Employee turnover is costly, and it’s a problem in organizations all across the world. Each time an employee leaves, they take a significant portion of their knowledge and expertise with them. You can work to compensate for the loss, but you’ll never really get it back in full.
Hiring new, untrained employees to replace more experienced employees is like trying to bail a leaky boat with a drinking glass. It makes a difference, but not enough. You need to stem the flow at the source by solving your biggest employee retention problems at their roots.
Related read: Overcome The Labor Shortage In 2023 And Beyond
Getting to the root of employee retention problems
- Why is employee retention important?
- The cost of employee turnover
- The first step in addressing employee retention problems
- Common employee retention challenges
- Strategies to address employee retention challenges
- The role of employee engagement solutions
Why is employee retention important?
Dealing with employee retention problems is really important because it affects how well your business runs and how successful your business can be. For small businesses that might not have a lot of money or people, keeping good workers saves money, improves customer satisfaction, and makes the team stronger. Plus, when businesses work on fixing employee retention issues, it helps everyone feel good at work, work together better, and the business can keep growing and doing well.
The cost of employee turnover
Let’s talk about why employee turnover can be a real headache for both small businesses and the employees who are left behind. When workers leave a job, it’s not just about saying goodbye to a colleague. There’s a whole bunch of hidden costs that sneak in. For hourly workers, learning the ropes of a new job takes time and effort, which could be spent on doing the actual work. And for small businesses, finding, hiring, and training new employees costs money that could be used for other important stuff. Not to mention the added hours everyone has to work to cover that missing employee, making work a more stressful place to be. That’s why it’s smart for both hourly employees and small businesses to team up against turnover and make sure everyone sticks around for the long haul.
The first step in addressing employee retention problems
Assessing your current situation is one of the most important steps you can take toward improving retention, but it’s one that’s often skipped. Jumping into a solution without knowing the problem isn’t effective, but it’s a common scenario.
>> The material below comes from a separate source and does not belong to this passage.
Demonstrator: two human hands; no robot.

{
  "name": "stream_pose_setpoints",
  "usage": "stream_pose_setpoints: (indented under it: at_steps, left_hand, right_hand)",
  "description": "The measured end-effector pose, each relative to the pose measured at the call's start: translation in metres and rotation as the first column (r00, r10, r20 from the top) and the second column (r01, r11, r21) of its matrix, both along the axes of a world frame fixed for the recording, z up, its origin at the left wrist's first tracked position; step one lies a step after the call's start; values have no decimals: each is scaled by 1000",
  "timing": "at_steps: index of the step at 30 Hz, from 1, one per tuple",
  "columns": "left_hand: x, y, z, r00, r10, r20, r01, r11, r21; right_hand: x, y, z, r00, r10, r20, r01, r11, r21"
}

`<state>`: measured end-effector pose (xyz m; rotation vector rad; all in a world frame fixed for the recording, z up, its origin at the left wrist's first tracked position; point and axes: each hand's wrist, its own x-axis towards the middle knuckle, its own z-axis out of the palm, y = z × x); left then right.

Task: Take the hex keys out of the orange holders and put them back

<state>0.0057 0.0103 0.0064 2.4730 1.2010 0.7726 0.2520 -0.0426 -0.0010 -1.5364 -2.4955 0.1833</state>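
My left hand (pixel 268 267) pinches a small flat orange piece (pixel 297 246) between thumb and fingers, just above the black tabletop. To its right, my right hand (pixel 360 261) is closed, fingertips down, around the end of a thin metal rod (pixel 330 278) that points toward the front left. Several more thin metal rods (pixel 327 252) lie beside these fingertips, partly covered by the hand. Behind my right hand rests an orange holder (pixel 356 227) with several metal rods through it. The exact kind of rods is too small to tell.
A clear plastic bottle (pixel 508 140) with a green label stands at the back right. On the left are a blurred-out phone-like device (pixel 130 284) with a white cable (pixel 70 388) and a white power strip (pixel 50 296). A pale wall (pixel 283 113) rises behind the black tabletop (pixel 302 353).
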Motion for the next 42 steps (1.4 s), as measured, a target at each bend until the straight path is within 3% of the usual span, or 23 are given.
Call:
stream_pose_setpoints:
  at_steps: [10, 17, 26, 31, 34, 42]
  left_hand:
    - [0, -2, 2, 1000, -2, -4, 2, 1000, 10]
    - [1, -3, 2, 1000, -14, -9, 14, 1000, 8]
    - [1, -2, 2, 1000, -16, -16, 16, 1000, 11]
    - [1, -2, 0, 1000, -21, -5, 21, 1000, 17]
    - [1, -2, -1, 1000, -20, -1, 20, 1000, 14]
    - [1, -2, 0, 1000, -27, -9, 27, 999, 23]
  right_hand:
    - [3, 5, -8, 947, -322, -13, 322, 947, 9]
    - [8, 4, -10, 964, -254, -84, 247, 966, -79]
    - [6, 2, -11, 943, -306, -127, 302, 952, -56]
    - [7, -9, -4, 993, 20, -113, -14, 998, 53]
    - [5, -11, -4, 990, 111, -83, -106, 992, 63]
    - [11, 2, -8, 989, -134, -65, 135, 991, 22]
Find out where your retention problems actually are, and determine how you’re going to measure the impact of your solutions. Taking an objective look at your organization might feel difficult, but it’s a valuable exercise. Once you’ve determined your problem areas, it’s time to get to work. Retention issues are usually connected, and solving one can help you solve others.
Here are some common reasons employees leave organizations, and some effective ways you can build a stronger organizational culture that doesn’t suffer from them.
Common employee retention challenges
Lack of recognition
Recognition for a job well done is a crucial element of employee engagement and retention. A study by Bersin and Associates found that “Companies that scored in the top 20% for building a ‘recognition-rich culture’ actually had 31% lower voluntary turnover rates.”
Recognizing employee contributions is one of the easiest and most cost-effective ways to improve retention. Despite that, in the same study Bersin and Associates found that only 58% of employees were aware that a recognition program actually existed at their company.
Salary is a big factor in retention, but even well-compensated employees who aren’t recognized for their hard work are much less likely to stick around than those who are.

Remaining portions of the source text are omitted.